Network and firewall
Inbound — from clients:
| Port | Protocol | When |
|---|---|---|
| 443 | tcp | HTTPS (built-in SSL or behind your reverse proxy) |
| 53 | udp | Only in multi-core deployments using the embedded DNS server |
Inter-core (multi-core only):
| Port | Protocol | Purpose |
|---|---|---|
| 4002 | tcp | rqlite Raft consensus — must be reachable between all cores. Mutually-authenticated TLS by default when cores are added via the bootstrap CLI; a VPN between cores is no longer required as a baseline. |
| 4001 | tcp | rqlite HTTP (usually only bound to localhost) |
Cores added via bin/bootstrap.js new-core ship with storages.engines.rqlite.tls.{caFile, certFile, keyFile, verifyClient: true} enabled — both ends of every Raft connection verify the peer’s cert against the cluster CA. Plain TCP attempts on port 4002 are rejected. If you opt out of mTLS (set tls: null, the default for fresh installs that have never run the bootstrap CLI), opening port 4002 still requires a private network or VPN between cores.
Outbound — from the core:
- tcp/443 for fetching event-type/assets definitions (configurable or pinnable), OAuth callbacks and
service-mail(if used).
Operational concerns
System hardening
Follow a system-hardening guide for your chosen OS: firewall defaults, no password SSH, automatic security updates, non-root service user, etc. Administrators of a regulated system must themselves conform to the applicable regulations and have received adequate training.
Backups
See the backup guide. Making a copy of private user data is regulated by law — make sure you understand the implications before rolling out backups.
Node monitoring
Monitor key performance metrics on every core and keep historical data for incident analysis. At minimum:
- Load, CPU (system, user, iowait, idle, load1, load5, load15)
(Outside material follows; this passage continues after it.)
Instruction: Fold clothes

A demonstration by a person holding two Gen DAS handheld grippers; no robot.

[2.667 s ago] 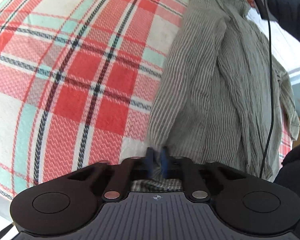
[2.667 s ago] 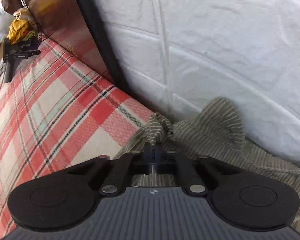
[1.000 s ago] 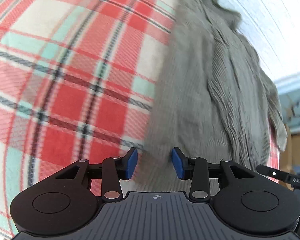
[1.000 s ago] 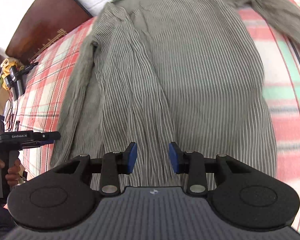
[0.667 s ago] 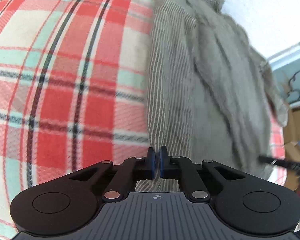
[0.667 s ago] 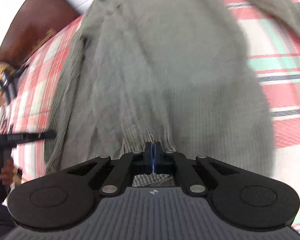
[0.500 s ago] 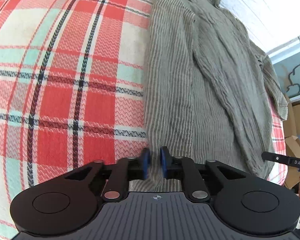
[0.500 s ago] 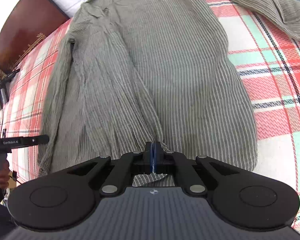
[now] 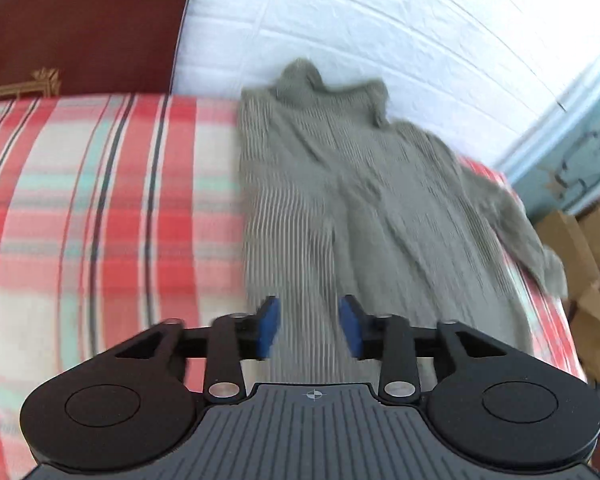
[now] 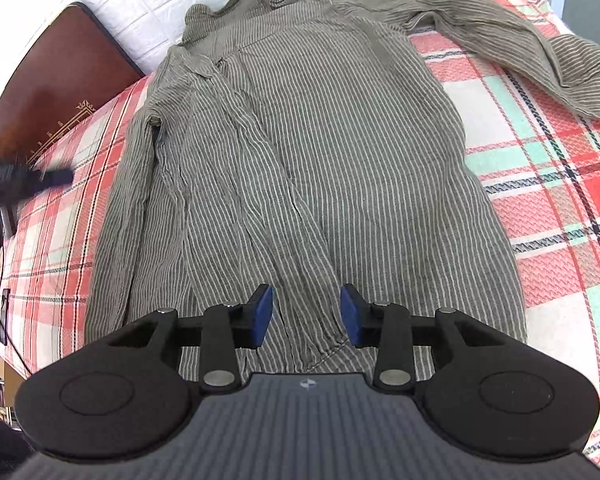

- Disk (space left on devices, read/write iops)
- RAM (swapping activity, reserved, free)
- Network interfaces (packets, bytes, errors)
Application-level: the core exposes standard Node.js process metrics via its logs, and each of its HTTP ports (3000, 4000) responds to basic liveness checks — see the healthchecks guide.
v1 procedure (legacy)
Pryv.io v1 used a three-role topology — a web machine (NGINX), a two-node registry (config-leader + config-follower) and one or more core machines, partitioned by username and optionally spread across privacy zones. High availability relied on Pacemaker/Heartbeat. None of those roles exist in v2: the core binary handles registration in-process, and the operator’s reverse proxy replaces the web role.
The per-core sizing orders of magnitude from the v1 design guide are still useful as v2 baselines, since the inner workers (api / hfs / previews) remain the bottleneck:
| Resource | Limit per core |
|---|---|
| Read/write requests | ~2000 rqps each |
| Image-preview requests | ~100 rqps |
| Attachment reads | ~600 rqps |
| Attachment writes | ≈ storage throughput / 2 |
| Users per core | < 10000 |
Minimum starting point per core: 4 GB RAM, 2 CPU, 15 GB data disk (raise data disk in line with retained events + attachments).